| AIM OF THE TASK |
Reproduce the records that follow exactly as they are written.

-------------------------

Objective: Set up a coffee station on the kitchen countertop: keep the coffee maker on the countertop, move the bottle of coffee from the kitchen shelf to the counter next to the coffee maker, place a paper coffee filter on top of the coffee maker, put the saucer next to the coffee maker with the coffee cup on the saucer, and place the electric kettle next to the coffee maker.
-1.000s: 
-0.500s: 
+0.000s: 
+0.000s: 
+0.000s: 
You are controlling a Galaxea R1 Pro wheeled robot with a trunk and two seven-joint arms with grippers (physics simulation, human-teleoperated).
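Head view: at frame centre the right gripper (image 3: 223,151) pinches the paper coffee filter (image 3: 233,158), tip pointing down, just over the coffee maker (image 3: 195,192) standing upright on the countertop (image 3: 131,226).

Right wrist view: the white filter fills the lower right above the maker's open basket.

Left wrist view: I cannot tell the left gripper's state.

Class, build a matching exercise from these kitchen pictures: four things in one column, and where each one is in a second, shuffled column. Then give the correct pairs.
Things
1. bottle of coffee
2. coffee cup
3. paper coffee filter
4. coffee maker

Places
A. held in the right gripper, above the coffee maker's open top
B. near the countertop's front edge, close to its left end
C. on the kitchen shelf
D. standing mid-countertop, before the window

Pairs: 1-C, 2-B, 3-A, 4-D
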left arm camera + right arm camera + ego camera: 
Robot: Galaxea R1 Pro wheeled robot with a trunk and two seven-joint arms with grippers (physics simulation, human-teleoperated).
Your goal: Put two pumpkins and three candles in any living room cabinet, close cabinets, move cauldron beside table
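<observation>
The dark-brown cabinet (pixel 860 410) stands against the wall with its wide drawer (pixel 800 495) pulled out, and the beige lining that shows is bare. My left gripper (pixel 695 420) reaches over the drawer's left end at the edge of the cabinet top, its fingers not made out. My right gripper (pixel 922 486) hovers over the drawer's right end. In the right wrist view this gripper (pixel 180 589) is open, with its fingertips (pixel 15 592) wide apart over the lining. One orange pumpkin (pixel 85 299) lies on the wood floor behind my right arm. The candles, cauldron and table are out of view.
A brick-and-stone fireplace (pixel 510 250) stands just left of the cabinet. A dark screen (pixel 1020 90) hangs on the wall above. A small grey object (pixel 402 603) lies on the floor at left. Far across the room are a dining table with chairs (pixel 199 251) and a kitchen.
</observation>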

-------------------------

| RESULT FOR THIS EXERCISE |
Objective: Set up a coffee station on the kitchen countertop: keep the coffee maker on the countertop, move the bottle of coffee from the kitchen shelf to the counter next to the coffee maker, place a paper coffee filter on top of the coffee maker, put the saucer next to the coffee maker with the coffee cup on the saucer, and place the electric kettle next to the coffee maker.
-1.000s: 
-0.500s: 
+0.000s: 
+0.000s: 
+0.000s: 
You are controlling a Galaxea R1 Pro wheeled robot with a trunk and two seven-joint arms with grippers (physics simulation, human-teleoperated).
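Head view: at frame centre the right gripper (image 3: 223,151) pinches the paper coffee filter (image 3: 233,158), tip pointing down, just over the coffee maker (image 3: 195,192) standing upright on the countertop (image 3: 131,226).

Right wrist view: the white filter fills the lower right above the maker's open basket.

Left wrist view: I cannot tell the left gripper's state.

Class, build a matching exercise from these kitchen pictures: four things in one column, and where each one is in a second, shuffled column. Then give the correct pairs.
Things
1. bottle of coffee
2. coffee cup
3. paper coffee filter
4. coffee maker

Places
A. held in the right gripper, above the coffee maker's open top
B. near the countertop's front edge, close to its left end
C. on the kitchen shelf
D. standing mid-countertop, before the window

Pairs: 1-C, 2-B, 3-A, 4-D
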left arm camera + right arm camera + ego camera: 
Robot: Galaxea R1 Pro wheeled robot with a trunk and two seven-joint arms with grippers (physics simulation, human-teleoperated).
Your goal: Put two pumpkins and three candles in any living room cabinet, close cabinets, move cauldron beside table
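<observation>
The dark-brown cabinet (pixel 860 410) stands against the wall with its wide drawer (pixel 800 495) pulled out, and the beige lining that shows is bare. My left gripper (pixel 695 420) reaches over the drawer's left end at the edge of the cabinet top, its fingers not made out. My right gripper (pixel 922 486) hovers over the drawer's right end. In the right wrist view this gripper (pixel 180 589) is open, with its fingertips (pixel 15 592) wide apart over the lining. One orange pumpkin (pixel 85 299) lies on the wood floor behind my right arm. The candles, cauldron and table are out of view.
A brick-and-stone fireplace (pixel 510 250) stands just left of the cabinet. A dark screen (pixel 1020 90) hangs on the wall above. A small grey object (pixel 402 603) lies on the floor at left. Far across the room are a dining table with chairs (pixel 199 251) and a kitchen.
</observation>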

This answer has no further content.